Oil prices fell on May 18 at 2.5% as traders are no longer worried about the supply. Brent Crude settled down $2.85 or 2.5% at $109.11 a barrel. WTI (West Texas Intermediate) crude plunged $2.81, or 2.5% to $109.59 a barrel. Both of them have given up early gains of $2 to $3 a barrel due to a shift in risk sentiment as equity markets fell.
Brent stayed at its unusual discount to WTI just a day after the settlement of the U.S. benchmark in May 2020. Meanwhile, traders and analysts demand strongly on the tightening of U.S. crude stockpiles. 3.4m barrels of U.S. crude inventories fell just last week, based on the government data. It was such an unexpected drawdown due to refiners ramping up output responding to the tight inventories.
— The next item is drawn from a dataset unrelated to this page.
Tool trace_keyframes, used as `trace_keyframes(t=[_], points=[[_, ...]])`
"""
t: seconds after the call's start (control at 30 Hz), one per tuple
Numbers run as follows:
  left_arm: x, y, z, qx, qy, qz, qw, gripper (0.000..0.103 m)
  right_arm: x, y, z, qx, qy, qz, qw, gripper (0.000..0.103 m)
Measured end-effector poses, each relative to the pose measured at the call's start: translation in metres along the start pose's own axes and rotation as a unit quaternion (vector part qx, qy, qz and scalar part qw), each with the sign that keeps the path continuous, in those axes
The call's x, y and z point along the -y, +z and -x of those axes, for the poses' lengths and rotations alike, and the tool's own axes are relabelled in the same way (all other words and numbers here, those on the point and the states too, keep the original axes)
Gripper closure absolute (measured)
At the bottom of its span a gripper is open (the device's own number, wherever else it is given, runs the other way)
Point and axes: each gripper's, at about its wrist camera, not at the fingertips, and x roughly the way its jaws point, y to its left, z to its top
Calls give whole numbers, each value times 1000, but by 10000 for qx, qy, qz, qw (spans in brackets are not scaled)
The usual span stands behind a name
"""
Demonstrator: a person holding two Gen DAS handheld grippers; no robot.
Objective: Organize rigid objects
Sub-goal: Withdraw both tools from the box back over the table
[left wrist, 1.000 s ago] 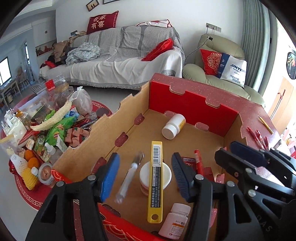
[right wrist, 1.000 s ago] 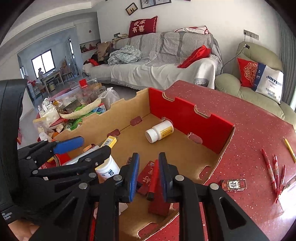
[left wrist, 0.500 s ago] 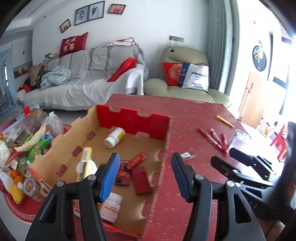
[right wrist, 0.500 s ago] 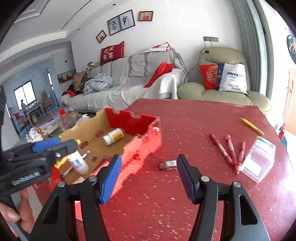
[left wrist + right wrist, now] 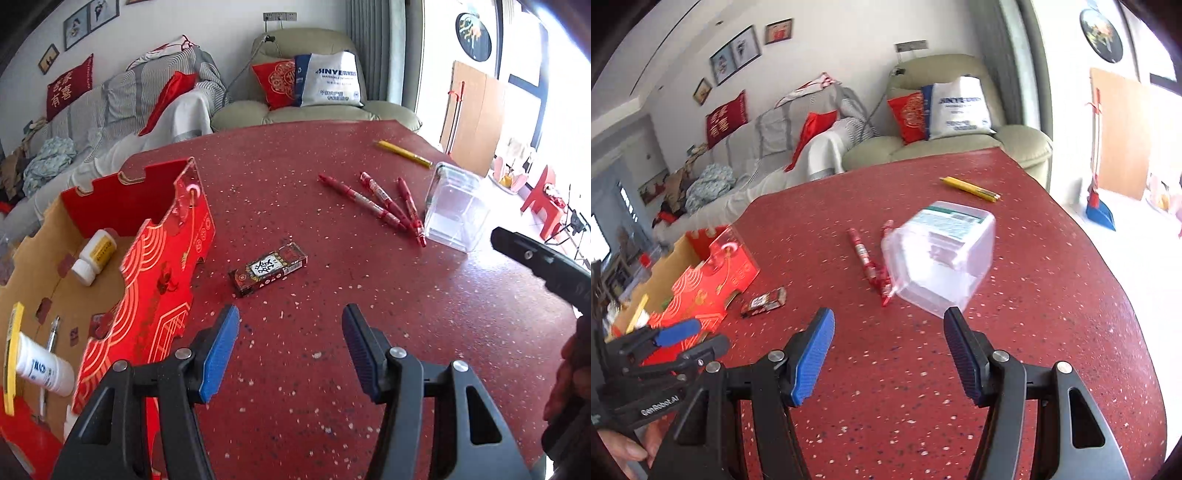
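A red cardboard box point(image 5: 162, 258) stands at the table's left with bottles and a yellow strip inside; it also shows in the right wrist view point(image 5: 701, 291). A dark red card pack point(image 5: 268, 268) lies on the red table beside it, ahead of my open, empty left gripper point(image 5: 290, 350). Three red pens point(image 5: 380, 203) lie next to a clear plastic container point(image 5: 456, 206). My right gripper point(image 5: 888, 354) is open and empty, with the clear container point(image 5: 942, 258) just ahead of its right finger. A yellow pen point(image 5: 969, 188) lies farther back.
The red speckled table point(image 5: 332, 369) ends at a curved edge on the right point(image 5: 1126, 295). A sofa point(image 5: 110, 110) and an armchair point(image 5: 314, 103) stand behind the table. The left gripper's body point(image 5: 657, 354) shows at the right wrist view's lower left.
Both grippers have swung right, away from the box and toward the table's middle. The right gripper, shut on a red pen one second ago, opened and now faces the clear container.
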Motion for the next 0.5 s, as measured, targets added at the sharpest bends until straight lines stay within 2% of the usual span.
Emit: trace_keyframes(t=[0.07,0.2,0.3,0.47,0.5], points=[[3,7,-16,-111,78,-128,9998,41,15,7,-2,9,-93,-345,9994,40],[0,19,-41,-252,108,-108,9996,41,25,29,-4,166,-377,-603,9973,40],[-4,25,-59,-413,197,-57,9989,41,21,40,-15,179,-651,-721,9951,40],[-1,27,-64,-308,200,-207,9991,40,-4,33,-25,371,-989,-909,9902,40],[0,27,-64,-287,211,-244,9991,39,-10,32,-26,437,-1113,-877,9889,37]])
Two days after reaching a record high, the U.S. petrol price plunged at 5%. The East and Gulf Coast use capacity was up to 95%. It could put those refineries close to the highest possible running rates. However, John Kilduff, Again Capital LLC partner, argued that the report was bullish. Refiners race to add more refined products on the market. Dollar and global stocks are concerned about the economy as well as the rising inflation.
According to some sentiments, the U.S. plans to ease sanctions against Venezuela. Plus, they allow Chevron Corp to negotiate oil licenses with the country producer, PDVSA. Dennis Kissler, a senior vice president at BOK Financial noted that more Venezuela supply coming along with the equity markets caused a more technical correction in the crude.
More pressure on oil prices also refers to the EU failure to persuade Hungary to lift its veto on Russian oil embargo, said Reuters. Although, some diplomats hope for agreement on the ban. Russian crude output in April plunged nearly 9% due to Western sanctions on Moscow exports.